Dominasi Dinasti Jayabaya
Artikel yang saya baca di media RUANGBICARA.co.id berjudul “Bayang-bayang Dinasti Politik di Pilkada Lebak 2024” (edisi 26 Juni 2024), mengungkapkan betapa dominannya pengaruh keluarga Jayabaya dalam politik lokal di Kabupaten Lebak.
Mulyadi Jayabaya, seorang tokoh politik berpengaruh di Banten, pernah menjabat sebagai Bupati Lebak selama dua periode dari 2004 hingga 2014. Setelah itu, putrinya, Iti Octavia Jayabaya, mengambil alih kekuasaan dan menjabat dua periode (2014-2024).
Pada tanggal 3 November 2023, Iti Octavia Jayabaya dan wakilnya Ade Sumardi mengundurkan diri dari jabatan Bupati dan Wakil Bupati Lebak untuk mencalonkan diri sebagai anggota DPR RI dari Partai Demokrat dan anggota DPRD Provinsi Banten dari PDIP.
Iti Octavia Jayabaya gagal menduduki kursi di parlemen, sementara Ade Sumardi berhasil menjadi anggota DPRD Provinsi Banten. Posisi Bupati Lebak kemudian dipegang oleh Penjabat Bupati, Iwan Kurniawan.
Tantangan Mengakhiri Dominasi
Selama dua dekade terakhir, trah Jayabaya mengendalikan Lebak. Kini, adik Iti, Mochamad Hasbi Asyidiki Jayabaya, dipersiapkan sebagai kandidat dalam Pilkada 2024 setelah gagal terpilih kembali ke Senayan dalam Pemilu 2024.

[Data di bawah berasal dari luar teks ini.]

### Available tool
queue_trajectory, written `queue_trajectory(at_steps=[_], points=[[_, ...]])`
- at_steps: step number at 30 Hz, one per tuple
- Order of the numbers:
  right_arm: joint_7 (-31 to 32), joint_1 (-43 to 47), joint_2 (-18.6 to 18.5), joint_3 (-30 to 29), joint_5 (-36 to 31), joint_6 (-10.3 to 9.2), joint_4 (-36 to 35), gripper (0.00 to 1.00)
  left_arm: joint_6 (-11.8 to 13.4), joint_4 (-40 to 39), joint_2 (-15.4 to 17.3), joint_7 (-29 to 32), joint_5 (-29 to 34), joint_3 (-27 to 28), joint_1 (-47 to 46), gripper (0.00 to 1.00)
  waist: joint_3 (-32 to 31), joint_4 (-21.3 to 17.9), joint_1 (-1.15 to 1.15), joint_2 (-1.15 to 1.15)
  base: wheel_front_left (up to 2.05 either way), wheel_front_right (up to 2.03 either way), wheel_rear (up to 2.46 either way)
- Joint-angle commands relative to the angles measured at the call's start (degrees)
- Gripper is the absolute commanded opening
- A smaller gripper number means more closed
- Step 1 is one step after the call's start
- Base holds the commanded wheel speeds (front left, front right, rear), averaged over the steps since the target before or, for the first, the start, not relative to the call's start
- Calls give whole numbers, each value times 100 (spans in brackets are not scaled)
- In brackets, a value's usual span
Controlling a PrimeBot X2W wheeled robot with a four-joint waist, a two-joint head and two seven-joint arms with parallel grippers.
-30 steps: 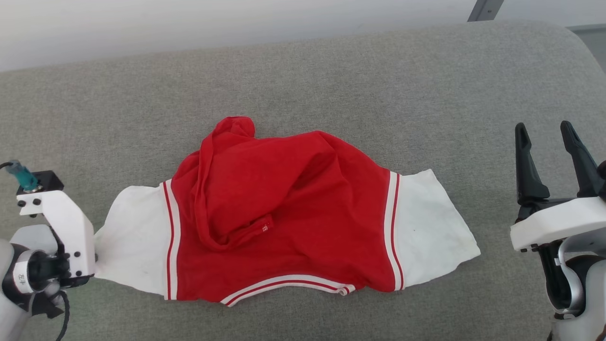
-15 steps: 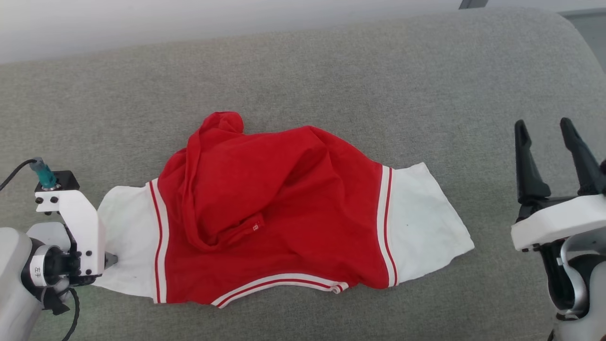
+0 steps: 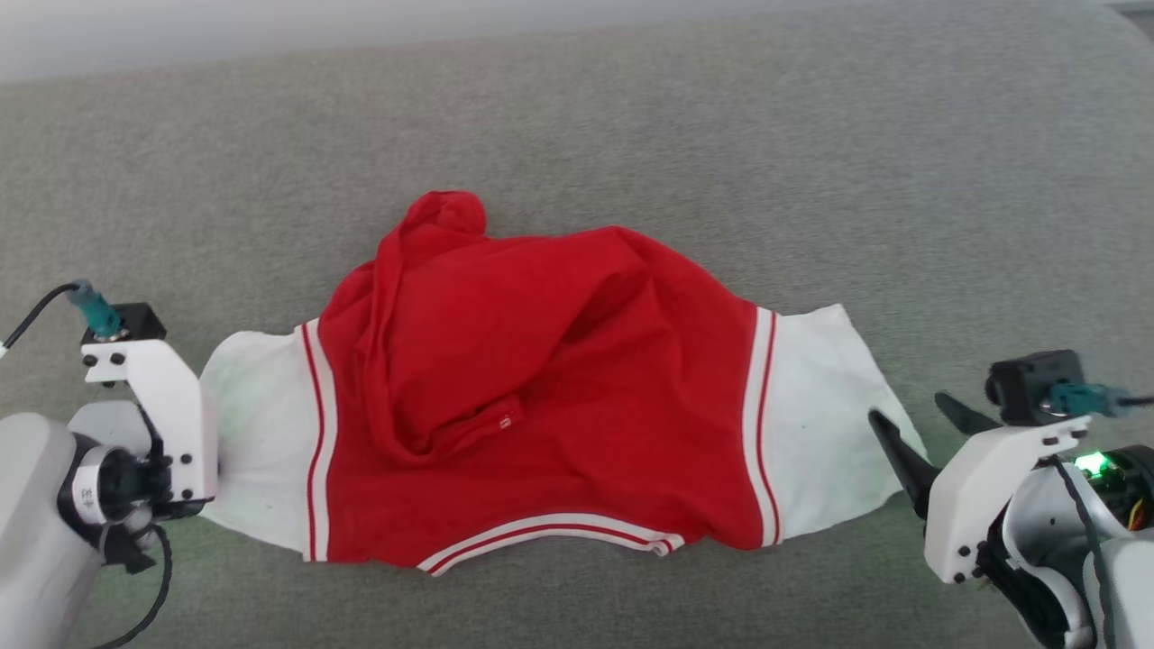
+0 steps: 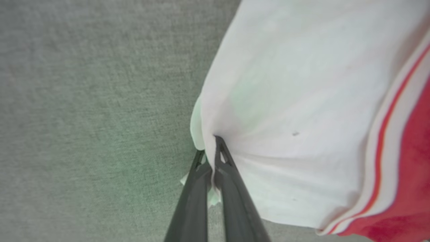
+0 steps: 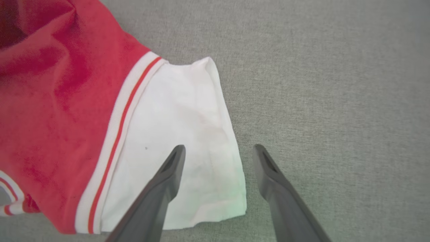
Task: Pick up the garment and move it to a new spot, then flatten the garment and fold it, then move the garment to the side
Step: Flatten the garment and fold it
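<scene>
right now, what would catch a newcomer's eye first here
A red shirt lies rumpled in the middle of the grey surface. The left gripper is shut on the left sleeve. The right gripper hangs open astride the right sleeve edge.

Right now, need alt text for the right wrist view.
The right gripper, its two dark fingers spread open, hangs over the outer edge of the white short sleeve of a red thin-fabric T-shirt, one finger above the sleeve and the other above the grey woven surface.
</scene>
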Motion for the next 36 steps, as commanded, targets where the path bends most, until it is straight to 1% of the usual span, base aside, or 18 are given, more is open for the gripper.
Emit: queue_trajectory(at_steps=[1,2,4,8,12,14,15,16,17,18,19,20,21,23,29,30,36], points=[[144,-81,-131,90,30,-4,52,100,-54,106,-311,-80,-50,-171,122,0,55,73,0,-1,0,0,0],[258,-132,-175,145,132,-4,114,100,-61,119,-340,-96,-26,-182,81,0,80,103,0,-1,0,0,0],[420,-253,-398,234,82,-4,265,100,-90,125,-409,-121,4,-220,5,0,123,177,0,-1,0,0,0],[853,-420,-582,468,256,-3,698,100,-178,111,-553,-181,16,-280,-137,0,211,324,0,-1,0,0,0],[1492,-403,-563,864,717,6,1295,100,-233,140,-671,-216,38,-327,-233,0,262,450,0,-1,0,0,0],[1820,-376,-574,1163,994,23,1557,100,-253,159,-708,-235,42,-344,-270,0,281,497,0,-1,0,0,0],[1980,-365,-578,1304,1138,25,1678,93,-262,166,-735,-263,41,-339,-287,0,288,522,0,-1,0,0,0],[2069,-376,-622,1458,1259,28,1746,11,-271,176,-770,-287,14,-327,-308,0,294,545,0,-1,0,0,0],[2139,-406,-681,1584,1371,32,1785,0,-291,188,-793,-307,6,-329,-325,0,298,567,0,-1,0,0,0],[2139,-406,-681,1584,1371,32,1785,0,-291,188,-793,-307,6,-329,-325,0,298,567,0,-1,0,0,0],[2082,-531,-779,1686,1641,32,1790,0,-304,226,-798,-344,14,-340,-340,0,291,595,0,-1,0,0,0],[2043,-620,-859,1649,1715,30,1793,0,-323,231,-797,-369,4,-325,-347,0,282,606,0,-1,0,0,0],[2043,-620,-859,1649,1715,30,1793,0,-323,231,-797,-369,4,-325,-347,0,282,606,0,-1,0,0,0],[2005,-782,-963,1550,1923,18,1704,0,-334,215,-793,-439,-30,-268,-403,0,247,625,0,-1,0,0,0],[2022,-1149,-1181,1005,2528,16,1103,0,-345,-19,-652,-366,-124,-119,-650,0,-4,652,0,-1,0,0,0],[2079,-1264,-1246,829,2677,10,899,0,-346,-143,-542,-307,-95,-64,-751,0,-122,650,0,-1,0,0,0],[2318,-1616,-1270,520,2936,10,495,0,-250,-584,-446,-23,-199,24,-1048,0,-534,641,0,-1,0,0,0]])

Artikel tersebut mencatat bahwa kekuasaan trah Jayabaya tidak menunjukkan tanda-tanda akan berakhir meskipun banyak yang menginginkan perubahan.
Keluarga ini tidak hanya menguasai eksekutif tetapi juga mendapat dukungan dari partai-partai politik besar di Lebak, yang cenderung mengamankan posisi mereka dengan mendukung kandidat dari dinasti Jayabaya. Hal ini menciptakan situasi politik yang monoton dan kurang dinamis, menghambat munculnya pemimpin baru dengan visi yang berbeda.